▸ **Assignment**:
How many lines in the entries below include the word "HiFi"? Respond with the number only.

▸ **Data**:

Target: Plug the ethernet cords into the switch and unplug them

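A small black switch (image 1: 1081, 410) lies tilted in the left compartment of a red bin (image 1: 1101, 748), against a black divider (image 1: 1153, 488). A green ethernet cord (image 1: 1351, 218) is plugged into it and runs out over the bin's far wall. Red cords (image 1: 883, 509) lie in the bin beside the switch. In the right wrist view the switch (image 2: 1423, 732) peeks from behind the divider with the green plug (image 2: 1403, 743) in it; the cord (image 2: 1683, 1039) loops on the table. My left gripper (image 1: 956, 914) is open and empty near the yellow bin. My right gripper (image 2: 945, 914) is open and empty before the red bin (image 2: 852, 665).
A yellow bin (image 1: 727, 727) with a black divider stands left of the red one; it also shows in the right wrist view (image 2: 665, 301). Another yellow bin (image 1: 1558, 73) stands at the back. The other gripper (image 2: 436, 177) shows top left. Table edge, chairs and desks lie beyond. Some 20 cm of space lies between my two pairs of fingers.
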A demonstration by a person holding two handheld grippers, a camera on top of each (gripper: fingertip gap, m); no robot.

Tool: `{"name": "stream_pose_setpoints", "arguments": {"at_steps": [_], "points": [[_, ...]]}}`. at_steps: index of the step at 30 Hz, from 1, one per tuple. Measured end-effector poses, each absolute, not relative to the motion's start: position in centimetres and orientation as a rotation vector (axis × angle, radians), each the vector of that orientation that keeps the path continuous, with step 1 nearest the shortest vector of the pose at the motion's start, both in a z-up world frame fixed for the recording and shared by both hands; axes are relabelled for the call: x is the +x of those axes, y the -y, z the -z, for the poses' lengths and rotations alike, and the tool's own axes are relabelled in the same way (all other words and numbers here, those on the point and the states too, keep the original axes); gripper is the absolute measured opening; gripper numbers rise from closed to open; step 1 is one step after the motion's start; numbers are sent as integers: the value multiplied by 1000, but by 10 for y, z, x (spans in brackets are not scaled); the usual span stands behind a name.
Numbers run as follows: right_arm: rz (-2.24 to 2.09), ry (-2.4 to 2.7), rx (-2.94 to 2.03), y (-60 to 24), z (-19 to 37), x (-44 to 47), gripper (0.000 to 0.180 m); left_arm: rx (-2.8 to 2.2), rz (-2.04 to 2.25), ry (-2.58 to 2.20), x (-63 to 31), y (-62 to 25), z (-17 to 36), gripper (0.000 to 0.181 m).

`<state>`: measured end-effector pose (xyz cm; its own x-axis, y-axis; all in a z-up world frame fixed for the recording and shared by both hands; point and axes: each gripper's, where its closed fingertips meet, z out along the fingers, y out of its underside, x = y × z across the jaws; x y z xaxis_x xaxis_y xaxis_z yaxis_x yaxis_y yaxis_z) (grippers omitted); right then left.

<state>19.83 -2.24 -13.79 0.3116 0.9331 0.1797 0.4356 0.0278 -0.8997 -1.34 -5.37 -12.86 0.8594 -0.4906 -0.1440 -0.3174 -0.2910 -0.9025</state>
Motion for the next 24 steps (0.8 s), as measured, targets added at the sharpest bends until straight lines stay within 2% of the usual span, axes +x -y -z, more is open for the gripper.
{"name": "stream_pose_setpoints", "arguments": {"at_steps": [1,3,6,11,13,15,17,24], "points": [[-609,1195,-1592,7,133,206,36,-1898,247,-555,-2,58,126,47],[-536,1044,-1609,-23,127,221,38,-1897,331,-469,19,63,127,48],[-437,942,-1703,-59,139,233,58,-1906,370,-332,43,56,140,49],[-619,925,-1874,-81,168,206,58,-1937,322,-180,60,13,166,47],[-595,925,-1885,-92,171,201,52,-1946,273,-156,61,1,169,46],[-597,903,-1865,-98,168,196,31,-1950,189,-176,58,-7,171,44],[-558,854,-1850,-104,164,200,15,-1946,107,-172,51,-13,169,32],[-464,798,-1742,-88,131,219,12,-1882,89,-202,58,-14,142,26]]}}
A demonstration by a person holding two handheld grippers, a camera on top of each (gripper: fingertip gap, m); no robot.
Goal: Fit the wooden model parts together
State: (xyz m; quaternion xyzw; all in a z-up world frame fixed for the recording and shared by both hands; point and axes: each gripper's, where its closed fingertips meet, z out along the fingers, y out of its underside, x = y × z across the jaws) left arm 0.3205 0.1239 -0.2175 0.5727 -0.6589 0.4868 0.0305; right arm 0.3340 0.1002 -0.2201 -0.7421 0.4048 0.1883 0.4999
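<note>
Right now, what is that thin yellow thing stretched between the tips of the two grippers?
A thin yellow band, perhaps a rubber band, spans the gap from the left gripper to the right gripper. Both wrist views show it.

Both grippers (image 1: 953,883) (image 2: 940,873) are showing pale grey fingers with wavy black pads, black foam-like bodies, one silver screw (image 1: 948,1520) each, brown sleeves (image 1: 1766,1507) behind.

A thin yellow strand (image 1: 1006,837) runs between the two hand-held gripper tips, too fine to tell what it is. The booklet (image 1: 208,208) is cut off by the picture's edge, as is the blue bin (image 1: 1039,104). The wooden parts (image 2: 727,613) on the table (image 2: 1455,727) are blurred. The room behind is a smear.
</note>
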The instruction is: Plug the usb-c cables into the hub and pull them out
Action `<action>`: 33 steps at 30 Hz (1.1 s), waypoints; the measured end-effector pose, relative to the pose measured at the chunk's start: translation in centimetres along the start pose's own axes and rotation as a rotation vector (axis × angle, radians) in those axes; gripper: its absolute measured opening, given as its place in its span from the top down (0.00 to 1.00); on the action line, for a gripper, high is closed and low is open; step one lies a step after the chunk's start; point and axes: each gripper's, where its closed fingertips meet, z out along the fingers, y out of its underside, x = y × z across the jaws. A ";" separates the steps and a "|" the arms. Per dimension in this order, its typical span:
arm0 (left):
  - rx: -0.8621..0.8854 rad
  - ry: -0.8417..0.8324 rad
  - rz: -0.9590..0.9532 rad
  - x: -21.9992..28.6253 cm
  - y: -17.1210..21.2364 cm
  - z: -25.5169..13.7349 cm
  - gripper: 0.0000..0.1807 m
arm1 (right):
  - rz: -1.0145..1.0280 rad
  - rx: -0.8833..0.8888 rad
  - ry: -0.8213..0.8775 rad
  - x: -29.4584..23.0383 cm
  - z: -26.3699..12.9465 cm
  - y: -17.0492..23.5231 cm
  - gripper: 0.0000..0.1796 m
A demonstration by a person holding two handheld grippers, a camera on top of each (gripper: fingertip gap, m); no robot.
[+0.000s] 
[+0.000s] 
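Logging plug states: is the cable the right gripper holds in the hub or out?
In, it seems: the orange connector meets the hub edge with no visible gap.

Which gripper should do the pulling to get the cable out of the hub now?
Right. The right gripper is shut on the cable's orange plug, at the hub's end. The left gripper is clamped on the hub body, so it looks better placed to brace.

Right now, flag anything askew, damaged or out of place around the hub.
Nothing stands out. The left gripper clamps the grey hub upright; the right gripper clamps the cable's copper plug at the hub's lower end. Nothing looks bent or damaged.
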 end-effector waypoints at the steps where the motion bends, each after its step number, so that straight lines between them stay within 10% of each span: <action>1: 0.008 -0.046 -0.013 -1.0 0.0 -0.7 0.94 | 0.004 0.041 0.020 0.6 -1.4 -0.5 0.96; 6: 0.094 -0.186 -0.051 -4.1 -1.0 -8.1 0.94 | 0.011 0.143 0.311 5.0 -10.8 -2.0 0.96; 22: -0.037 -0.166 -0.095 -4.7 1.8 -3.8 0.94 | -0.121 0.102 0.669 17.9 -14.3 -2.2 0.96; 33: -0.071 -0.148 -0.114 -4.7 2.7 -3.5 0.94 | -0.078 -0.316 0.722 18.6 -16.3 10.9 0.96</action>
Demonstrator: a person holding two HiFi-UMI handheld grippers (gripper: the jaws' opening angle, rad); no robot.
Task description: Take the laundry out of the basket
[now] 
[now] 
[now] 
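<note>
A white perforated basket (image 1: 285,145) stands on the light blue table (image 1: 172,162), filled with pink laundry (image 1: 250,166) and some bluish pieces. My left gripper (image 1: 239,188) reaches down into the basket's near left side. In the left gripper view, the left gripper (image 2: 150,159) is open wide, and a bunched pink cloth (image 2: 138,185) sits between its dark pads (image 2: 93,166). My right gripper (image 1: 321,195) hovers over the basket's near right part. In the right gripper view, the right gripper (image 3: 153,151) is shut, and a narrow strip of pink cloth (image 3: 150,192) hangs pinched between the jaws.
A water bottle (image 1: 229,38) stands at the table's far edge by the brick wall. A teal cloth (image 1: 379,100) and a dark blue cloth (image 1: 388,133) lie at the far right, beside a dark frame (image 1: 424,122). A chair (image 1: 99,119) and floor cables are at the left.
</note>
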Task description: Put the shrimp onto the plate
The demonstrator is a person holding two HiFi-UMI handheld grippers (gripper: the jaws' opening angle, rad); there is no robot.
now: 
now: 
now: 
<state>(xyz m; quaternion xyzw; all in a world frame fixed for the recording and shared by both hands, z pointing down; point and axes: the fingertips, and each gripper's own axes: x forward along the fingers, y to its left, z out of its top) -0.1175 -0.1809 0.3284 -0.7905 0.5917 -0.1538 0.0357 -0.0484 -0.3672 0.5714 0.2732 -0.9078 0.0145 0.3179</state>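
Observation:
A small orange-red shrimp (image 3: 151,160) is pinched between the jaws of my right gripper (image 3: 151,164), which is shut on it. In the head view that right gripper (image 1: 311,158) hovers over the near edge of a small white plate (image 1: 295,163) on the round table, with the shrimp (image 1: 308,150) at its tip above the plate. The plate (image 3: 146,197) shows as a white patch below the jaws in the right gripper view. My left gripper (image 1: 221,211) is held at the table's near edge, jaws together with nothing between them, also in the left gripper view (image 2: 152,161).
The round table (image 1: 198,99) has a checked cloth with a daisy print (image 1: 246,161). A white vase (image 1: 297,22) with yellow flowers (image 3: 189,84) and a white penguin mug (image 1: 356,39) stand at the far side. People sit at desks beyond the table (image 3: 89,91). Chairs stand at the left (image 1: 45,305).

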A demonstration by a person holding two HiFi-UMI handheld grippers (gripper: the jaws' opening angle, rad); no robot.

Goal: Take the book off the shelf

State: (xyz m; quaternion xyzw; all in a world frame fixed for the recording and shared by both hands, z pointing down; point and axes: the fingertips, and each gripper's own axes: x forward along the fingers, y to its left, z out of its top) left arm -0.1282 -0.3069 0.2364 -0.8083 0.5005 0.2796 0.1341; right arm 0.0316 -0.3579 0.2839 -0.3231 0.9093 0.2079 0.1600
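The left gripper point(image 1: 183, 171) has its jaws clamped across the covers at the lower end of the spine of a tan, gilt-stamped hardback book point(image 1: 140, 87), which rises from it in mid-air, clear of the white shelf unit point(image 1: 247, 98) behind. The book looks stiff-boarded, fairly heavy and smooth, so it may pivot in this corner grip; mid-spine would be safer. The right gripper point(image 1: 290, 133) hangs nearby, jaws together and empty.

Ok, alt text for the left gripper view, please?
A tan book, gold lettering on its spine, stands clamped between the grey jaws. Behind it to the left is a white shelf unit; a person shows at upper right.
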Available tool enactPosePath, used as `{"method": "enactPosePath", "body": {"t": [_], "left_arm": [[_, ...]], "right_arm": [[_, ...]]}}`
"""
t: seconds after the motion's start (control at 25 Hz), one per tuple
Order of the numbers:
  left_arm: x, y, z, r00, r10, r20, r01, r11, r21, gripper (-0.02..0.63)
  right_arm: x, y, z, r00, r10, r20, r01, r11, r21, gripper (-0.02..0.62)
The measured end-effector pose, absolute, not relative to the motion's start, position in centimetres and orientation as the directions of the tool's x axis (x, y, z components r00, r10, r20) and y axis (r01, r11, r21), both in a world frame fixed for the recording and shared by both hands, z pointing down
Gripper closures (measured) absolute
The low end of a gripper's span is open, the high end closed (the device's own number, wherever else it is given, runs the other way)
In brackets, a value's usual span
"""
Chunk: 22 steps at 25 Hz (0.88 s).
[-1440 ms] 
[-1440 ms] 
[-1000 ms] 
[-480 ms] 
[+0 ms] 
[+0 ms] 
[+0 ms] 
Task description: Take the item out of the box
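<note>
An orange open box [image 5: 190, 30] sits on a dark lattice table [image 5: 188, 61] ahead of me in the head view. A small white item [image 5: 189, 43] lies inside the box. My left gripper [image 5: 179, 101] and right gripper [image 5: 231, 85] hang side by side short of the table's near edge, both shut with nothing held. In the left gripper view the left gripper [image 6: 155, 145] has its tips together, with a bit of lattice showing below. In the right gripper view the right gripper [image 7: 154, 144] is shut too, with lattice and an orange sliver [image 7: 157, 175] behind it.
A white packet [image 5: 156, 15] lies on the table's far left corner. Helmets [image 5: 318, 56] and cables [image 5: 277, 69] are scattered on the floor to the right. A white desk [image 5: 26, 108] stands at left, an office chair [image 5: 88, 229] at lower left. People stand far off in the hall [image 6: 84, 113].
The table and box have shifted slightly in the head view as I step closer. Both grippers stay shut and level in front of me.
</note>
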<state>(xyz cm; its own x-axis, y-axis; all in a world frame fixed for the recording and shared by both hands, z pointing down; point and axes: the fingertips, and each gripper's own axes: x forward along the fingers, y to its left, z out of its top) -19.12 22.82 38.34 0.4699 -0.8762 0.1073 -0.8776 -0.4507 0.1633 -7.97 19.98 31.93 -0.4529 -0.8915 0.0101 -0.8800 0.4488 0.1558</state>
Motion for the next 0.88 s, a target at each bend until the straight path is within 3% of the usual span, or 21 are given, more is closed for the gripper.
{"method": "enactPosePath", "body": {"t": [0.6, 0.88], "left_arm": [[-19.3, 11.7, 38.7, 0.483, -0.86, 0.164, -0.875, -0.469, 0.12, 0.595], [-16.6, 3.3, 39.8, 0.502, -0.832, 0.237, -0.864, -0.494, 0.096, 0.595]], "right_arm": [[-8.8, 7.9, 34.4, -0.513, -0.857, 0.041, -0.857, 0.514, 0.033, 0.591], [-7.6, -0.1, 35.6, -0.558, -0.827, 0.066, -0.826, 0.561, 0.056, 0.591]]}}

▸ **Solution to this task**:
3